The problem: Nothing but the lines from the start of the entries through the line holding "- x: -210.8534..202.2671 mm" is to be repeated, exactly and with pictures excluded.

Stored entries
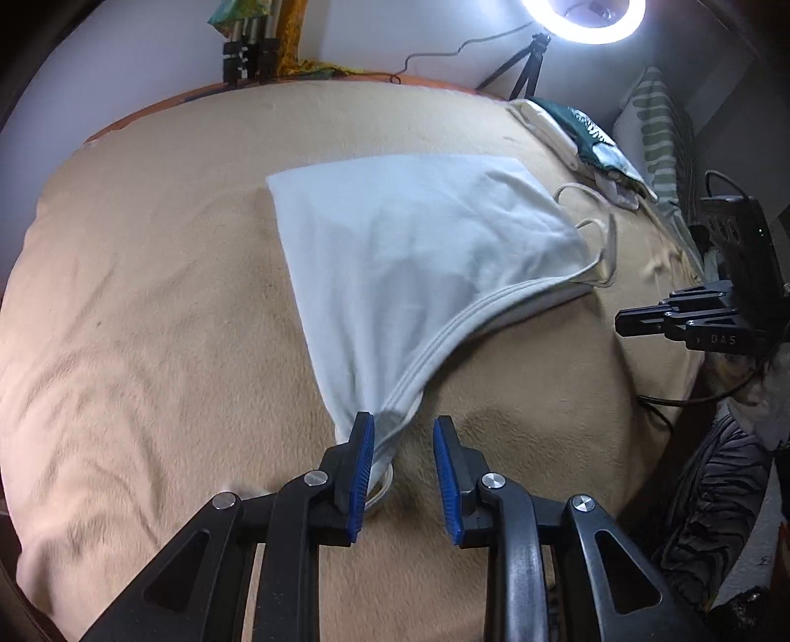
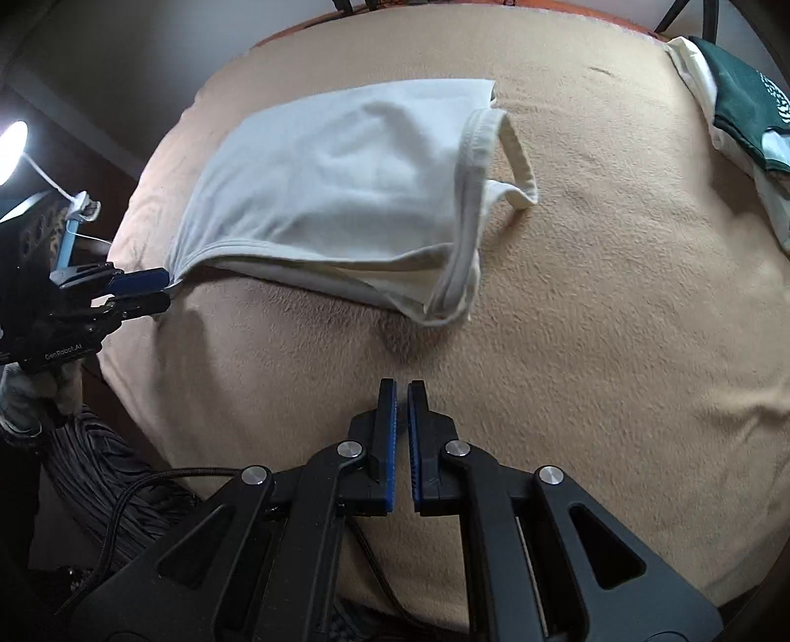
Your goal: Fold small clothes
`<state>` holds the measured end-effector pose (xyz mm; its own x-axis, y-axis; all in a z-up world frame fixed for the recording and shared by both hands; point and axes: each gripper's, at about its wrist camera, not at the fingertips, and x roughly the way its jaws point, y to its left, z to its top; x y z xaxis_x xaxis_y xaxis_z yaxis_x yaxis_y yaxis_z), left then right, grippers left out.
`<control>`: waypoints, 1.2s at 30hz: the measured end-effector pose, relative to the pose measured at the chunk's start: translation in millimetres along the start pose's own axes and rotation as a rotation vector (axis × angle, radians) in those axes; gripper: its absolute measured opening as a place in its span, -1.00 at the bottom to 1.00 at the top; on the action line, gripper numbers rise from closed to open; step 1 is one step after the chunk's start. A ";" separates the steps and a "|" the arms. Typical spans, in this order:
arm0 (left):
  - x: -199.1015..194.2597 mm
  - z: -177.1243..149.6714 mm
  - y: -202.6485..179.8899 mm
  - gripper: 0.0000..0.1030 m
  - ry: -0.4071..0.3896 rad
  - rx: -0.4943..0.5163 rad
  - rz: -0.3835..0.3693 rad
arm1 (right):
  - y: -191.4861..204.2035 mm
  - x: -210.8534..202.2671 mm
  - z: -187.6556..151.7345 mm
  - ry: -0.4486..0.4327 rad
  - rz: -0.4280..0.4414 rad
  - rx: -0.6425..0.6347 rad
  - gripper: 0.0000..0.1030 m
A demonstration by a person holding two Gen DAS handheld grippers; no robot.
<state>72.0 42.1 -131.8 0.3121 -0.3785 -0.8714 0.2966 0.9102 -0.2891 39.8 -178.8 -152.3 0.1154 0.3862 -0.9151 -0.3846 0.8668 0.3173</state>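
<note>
A white tank top [image 1: 419,237] lies on the tan blanket [image 1: 148,296], its body flat and its straps [image 1: 592,222] trailing right. One bottom corner is drawn up taut to my left gripper [image 1: 402,420], bunched against the left finger [image 1: 363,444], where a hem loop hooks around it. The jaws stand apart and the right pad is clear of the cloth. From the right wrist, the tank top [image 2: 335,187] runs to the left gripper [image 2: 165,289] at the bed's left edge. My right gripper [image 2: 401,390] is shut and empty, hovering over bare blanket [image 2: 592,296] short of the garment's near fold.
A pile of folded clothes [image 1: 582,133], with a dark green piece on top [image 2: 740,108], sits at the far right of the bed. A ring light [image 1: 582,20] on a tripod and a striped pillow [image 1: 656,128] stand behind. Dark fabric and cables [image 2: 98,474] lie beside the bed.
</note>
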 end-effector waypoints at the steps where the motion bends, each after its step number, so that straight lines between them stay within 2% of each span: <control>1: -5.8 0.8 0.1 -0.51 -0.018 -0.005 -0.010 | -1.9 -7.2 -0.4 -0.029 0.030 0.007 -0.90; 3: -17.2 2.4 -4.0 -0.51 -0.069 -0.014 -0.015 | -4.5 -26.1 3.1 -0.120 0.093 0.015 -0.90; 5: -22.0 8.9 -8.0 -0.50 -0.110 -0.010 -0.005 | -5.4 -38.1 11.8 -0.196 0.114 0.011 -0.90; 8: -17.7 21.9 -7.2 -0.50 -0.146 -0.038 -0.008 | -8.4 -35.5 35.1 -0.229 0.135 0.031 -0.90; 11: -7.3 34.5 1.7 -0.50 -0.159 -0.078 -0.012 | -5.2 -17.1 55.4 -0.193 0.056 0.029 -0.90; 12: -3.7 36.1 3.2 -0.50 -0.158 -0.083 -0.007 | -4.6 -7.2 62.6 -0.156 -0.007 0.029 -0.90; 14: 1.4 36.6 5.7 -0.50 -0.156 -0.098 -0.003 | -7.1 2.7 67.5 -0.083 -0.052 0.044 -0.90; 16: -2.3 34.5 11.9 -0.49 -0.166 -0.106 0.001 | -4.1 5.0 58.7 -0.027 -0.041 0.023 -0.90; 18: -7.0 33.6 18.5 -0.45 -0.180 -0.117 0.006 | -1.5 3.0 42.9 0.005 -0.069 -0.022 -0.90; 22: -11.7 31.3 31.2 -0.41 -0.198 -0.152 0.005 | -6.6 -10.0 17.6 0.023 -0.009 -0.013 -0.90; 24: -11.4 31.7 32.8 -0.41 -0.202 -0.165 0.002 | -11.3 -22.8 15.5 -0.029 0.037 -0.010 -0.89; 26: -10.4 33.2 28.4 -0.41 -0.207 -0.156 -0.007 | -19.1 -36.9 20.9 -0.120 0.091 0.011 -0.87; 28: -7.9 34.5 21.5 -0.41 -0.207 -0.136 -0.014 | -31.9 -44.6 35.6 -0.196 0.121 0.053 -0.66; 29: -5.4 34.6 17.6 -0.41 -0.202 -0.125 -0.017 | -35.8 -45.0 42.7 -0.226 0.130 0.070 -0.41; 30: -2.3 34.2 14.0 -0.41 -0.196 -0.114 -0.017 | -42.7 -45.1 51.9 -0.269 0.130 0.094 -0.30; 31: 0.2 33.3 11.2 -0.41 -0.188 -0.108 -0.017 | -47.9 -43.2 60.0 -0.300 0.129 0.119 -0.30; 34: 10.9 30.2 6.3 -0.41 -0.153 -0.088 -0.012 | -62.4 -28.7 81.3 -0.311 0.162 0.195 -0.30; 36: 16.3 28.4 4.5 -0.41 -0.134 -0.074 -0.005 | -67.2 -16.6 94.7 -0.299 0.152 0.212 -0.30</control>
<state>104.1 35.3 -136.1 0.4303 -0.3976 -0.8105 0.2323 0.9163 -0.3262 150.6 -213.7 -134.9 0.3456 0.5629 -0.7508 -0.2236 0.8265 0.5167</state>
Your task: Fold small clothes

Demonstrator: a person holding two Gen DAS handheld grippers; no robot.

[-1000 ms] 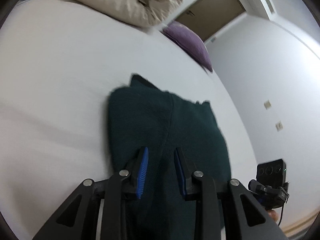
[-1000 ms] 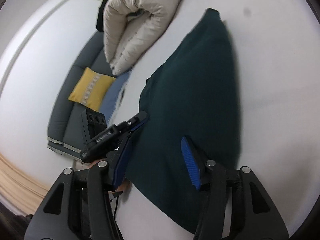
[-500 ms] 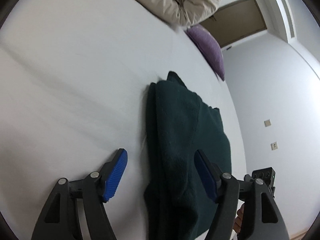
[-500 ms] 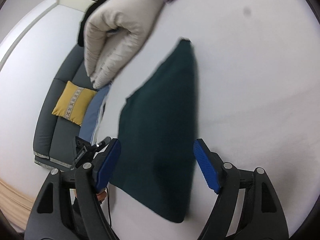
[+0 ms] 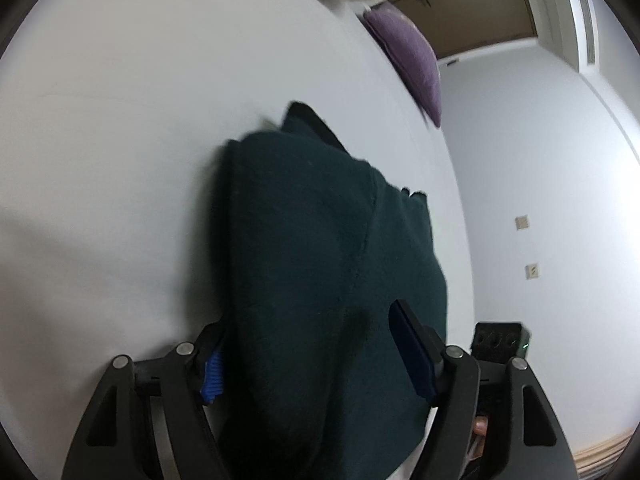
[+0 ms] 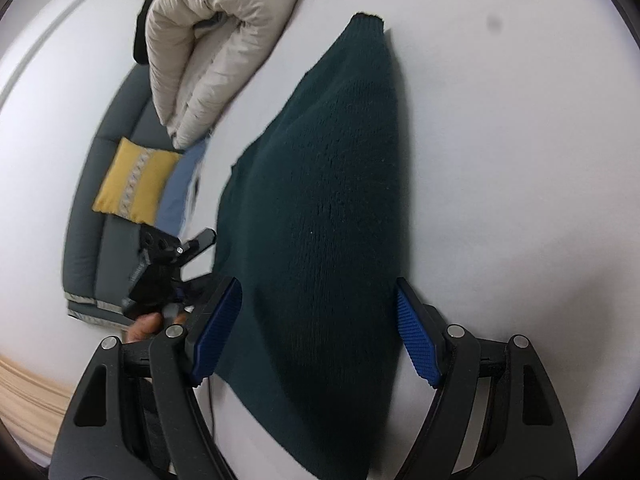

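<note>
Your left gripper [image 5: 308,344] and right gripper [image 6: 318,330] both stand released, fingers spread wide either side of the near edge of the dark green sweater [image 6: 320,208], nothing pinched; this looks set for a fresh grab. The sweater lies folded lengthwise on the white bed [image 6: 500,160], kept flat for the next fold. Beyond it sit a beige duvet [image 6: 208,48] and a purple pillow [image 5: 412,52].

No text, label, brand or number is readable on anything here.
</note>
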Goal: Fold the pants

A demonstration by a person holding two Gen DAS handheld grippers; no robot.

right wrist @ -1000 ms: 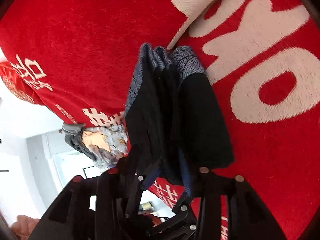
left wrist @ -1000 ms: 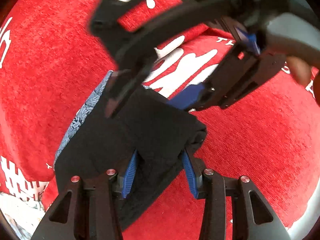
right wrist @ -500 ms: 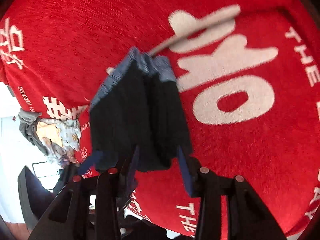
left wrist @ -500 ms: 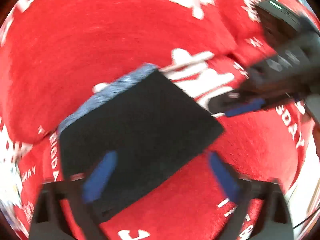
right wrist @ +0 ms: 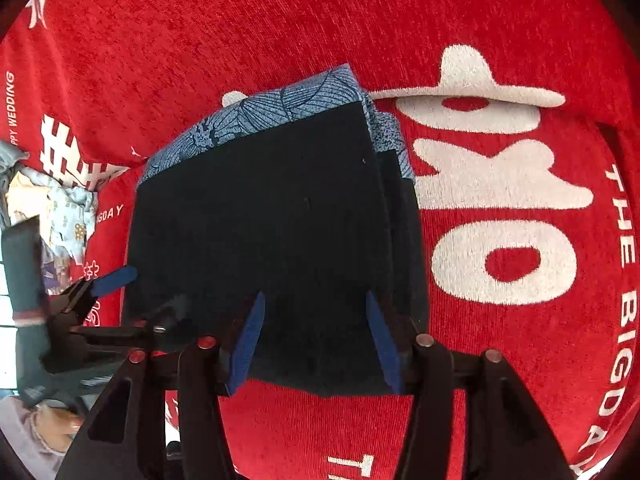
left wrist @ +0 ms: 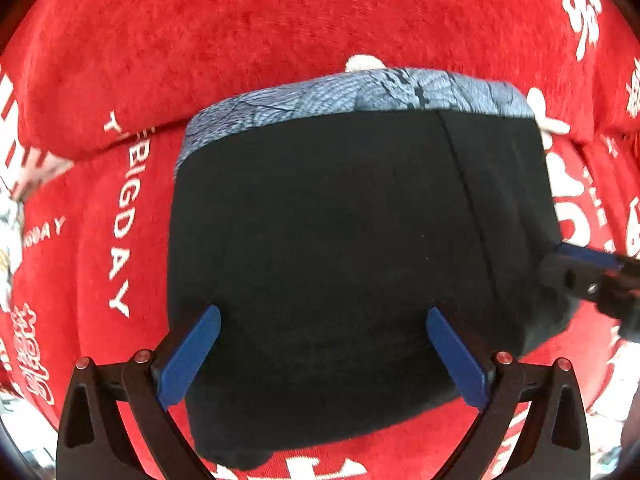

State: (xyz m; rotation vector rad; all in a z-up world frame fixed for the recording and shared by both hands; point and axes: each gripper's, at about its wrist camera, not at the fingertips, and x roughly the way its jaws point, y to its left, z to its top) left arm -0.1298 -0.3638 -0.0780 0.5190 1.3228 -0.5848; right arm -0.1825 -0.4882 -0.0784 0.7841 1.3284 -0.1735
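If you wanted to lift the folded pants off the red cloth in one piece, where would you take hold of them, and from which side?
Probably the thick black folded edge nearest the left gripper, coming from above and the near side. The folded pants lie flat on the red cloth, their layers stacked there. The far patterned edge looks thinner and looser, so it may unfold.

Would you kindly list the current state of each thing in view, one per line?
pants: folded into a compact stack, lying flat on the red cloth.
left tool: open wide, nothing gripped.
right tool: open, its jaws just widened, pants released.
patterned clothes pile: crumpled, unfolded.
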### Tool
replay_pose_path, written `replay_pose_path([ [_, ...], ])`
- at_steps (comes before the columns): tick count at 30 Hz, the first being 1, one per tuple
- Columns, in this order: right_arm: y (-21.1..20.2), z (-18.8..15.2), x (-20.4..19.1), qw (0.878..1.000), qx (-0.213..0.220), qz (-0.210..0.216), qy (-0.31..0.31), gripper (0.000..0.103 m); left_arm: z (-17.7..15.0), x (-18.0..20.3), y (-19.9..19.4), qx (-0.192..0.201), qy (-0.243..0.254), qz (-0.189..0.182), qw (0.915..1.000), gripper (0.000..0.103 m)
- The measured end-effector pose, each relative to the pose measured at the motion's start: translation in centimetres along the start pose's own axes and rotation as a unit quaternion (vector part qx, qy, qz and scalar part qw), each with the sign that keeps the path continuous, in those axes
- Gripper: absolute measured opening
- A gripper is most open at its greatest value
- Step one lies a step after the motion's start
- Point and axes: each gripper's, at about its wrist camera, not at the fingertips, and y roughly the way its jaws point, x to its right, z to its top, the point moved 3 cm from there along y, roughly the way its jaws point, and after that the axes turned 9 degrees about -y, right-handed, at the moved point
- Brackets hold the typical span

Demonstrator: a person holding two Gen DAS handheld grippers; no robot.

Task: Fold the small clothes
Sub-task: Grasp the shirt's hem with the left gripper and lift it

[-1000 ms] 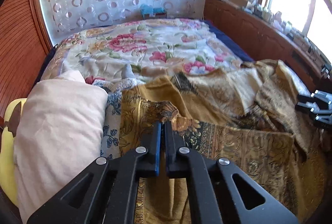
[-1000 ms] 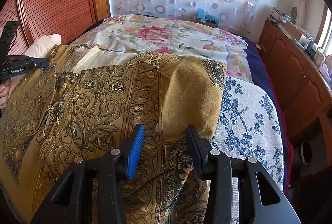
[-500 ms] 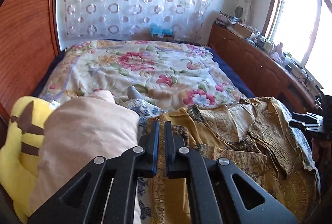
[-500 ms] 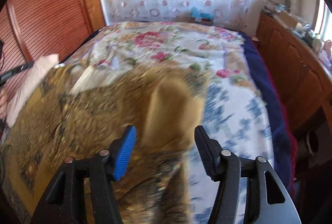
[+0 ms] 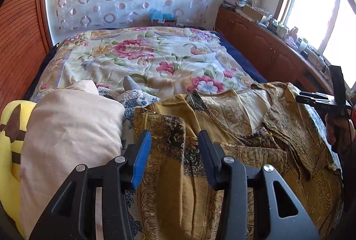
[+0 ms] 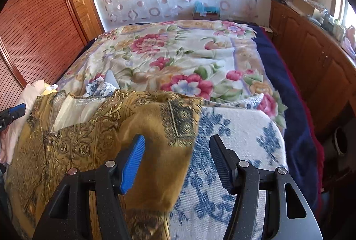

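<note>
**Left wrist view: both sleeves let go on the bed**

Left wrist view shows the mustard patterned shirt (image 5: 222, 128) spread across the lower centre and right, on the bed (image 5: 144, 57). The left hand-held gripper (image 5: 173, 151) is opening, its jaws apart above a folded-in sleeve, pressing nothing. The right hand-held gripper (image 6: 175, 155) is released too, over the other sleeve (image 6: 169, 128). The next fold probably wants a grip on a hem edge, pulled flat. A pillow (image 5: 66, 133) crowds the lower left; the flowered bedspread (image 6: 178, 57) above lies free.
</note>
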Motion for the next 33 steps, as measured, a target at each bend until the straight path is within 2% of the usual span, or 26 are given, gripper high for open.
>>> replay_pose_path([
  [3,1.0,-0.3,-0.5,1.000,-0.009,-0.012,-0.019,0.062,-0.1,0.3,0.1,-0.003,0.004,-0.006,1.0000,0.072],
  [6,1.8,-0.5,-1.0,0.999,-0.006,-0.028,-0.039,0.063,-0.1,0.4,0.3,-0.009,0.007,0.003,0.9999,0.074],
  [8,1.7,-0.4,-0.9,0.999,-0.006,-0.027,-0.040,0.063,0.0,0.3,0.8,-0.012,0.007,0.027,0.9995,0.074],
  [10,1.7,-0.4,-0.9,0.999,-0.004,-0.024,-0.038,0.063,-0.1,0.3,1.3,-0.020,0.008,0.034,0.9992,0.073],
  [11,1.7,-0.4,-0.9,0.999,-0.004,-0.023,-0.038,0.063,-0.1,0.4,1.5,-0.024,0.010,0.033,0.9991,0.071],
  [13,1.7,-0.5,-0.9,0.999,-0.005,-0.026,-0.041,0.063,-0.2,0.6,2.4,-0.042,0.020,0.040,0.9981,0.056],
  [17,1.7,-0.5,-1.0,0.999,-0.004,-0.028,-0.043,0.063,-0.4,0.8,3.8,-0.061,0.033,0.054,0.9961,0.041],
  [18,1.7,-0.5,-1.0,0.999,-0.004,-0.028,-0.043,0.063,-0.4,0.7,3.9,-0.061,0.034,0.058,0.9959,0.032],
  [19,1.7,-0.5,-1.0,0.999,-0.004,-0.028,-0.043,0.062,-0.3,0.6,3.8,-0.054,0.036,0.063,0.9960,0.010],
  [20,1.7,-0.5,-1.0,0.999,-0.004,-0.028,-0.044,0.062,-0.2,0.6,3.6,-0.050,0.034,0.062,0.9962,0.005],
  [23,1.7,-0.5,-1.0,0.999,-0.003,-0.028,-0.044,0.062,0.3,0.4,1.7,-0.020,0.026,0.055,0.9980,0.004],
  [25,1.7,-0.5,-1.0,0.999,-0.003,-0.028,-0.044,0.062,1.2,0.0,-0.5,0.014,0.017,0.062,0.9979,0.004],
  [30,1.6,-0.5,-1.1,0.999,-0.003,-0.026,-0.046,0.061,2.8,-1.7,-4.0,0.058,0.006,0.079,0.9952,0.004],
  [33,1.6,-0.2,-1.0,0.998,-0.009,-0.015,-0.054,0.051,3.1,-2.7,-5.0,0.067,0.005,0.083,0.9943,0.004],
])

Problem solution:
Your goal: Fold small clothes
`<state>` holds the measured end-effector pose (xyz mm; its own x-axis, y-axis; all in a z-up world frame fixed for the recording and shared by both hands; point and axes: each gripper's, at about its wrist camera, not at the fingertips, and x roughly the way its jaws point, y to its left, z to its top; x y z xaxis_x xaxis_y xaxis_z yaxis_x yaxis_y yaxis_z), left then right, grippers left out.
`<control>`: waypoints, 1.2s at 30hz: the measured end-effector pose, relative to the pose measured at the chunk's start: translation in millimetres along the start pose's own axes and rotation as a rotation vector (axis × angle, radians) in those axes; gripper: its absolute measured opening as a place in its span, -1.00 at the bottom to 1.00 at the top; on the action line, gripper numbers rise from closed to open; step 1 is one step after the chunk's start. A ";" separates the steps and a "|" the arms. Typical spans, in this order:
arm0 (left):
  - x: -199.1015..194.2597 mm
  - z: -177.1243..149.6714 mm
  - y: -202.6485..179.8899 mm
  - gripper: 0.0000..0.1030 m
  - ry: -0.4071..0.3896 rad
  - rx: -0.4943..0.5163 rad
  - rz: -0.3835..0.3693 rad
arm1 (right):
  - y: -191.4861..204.2035 mm
  - x: -210.8534..202.2671 mm

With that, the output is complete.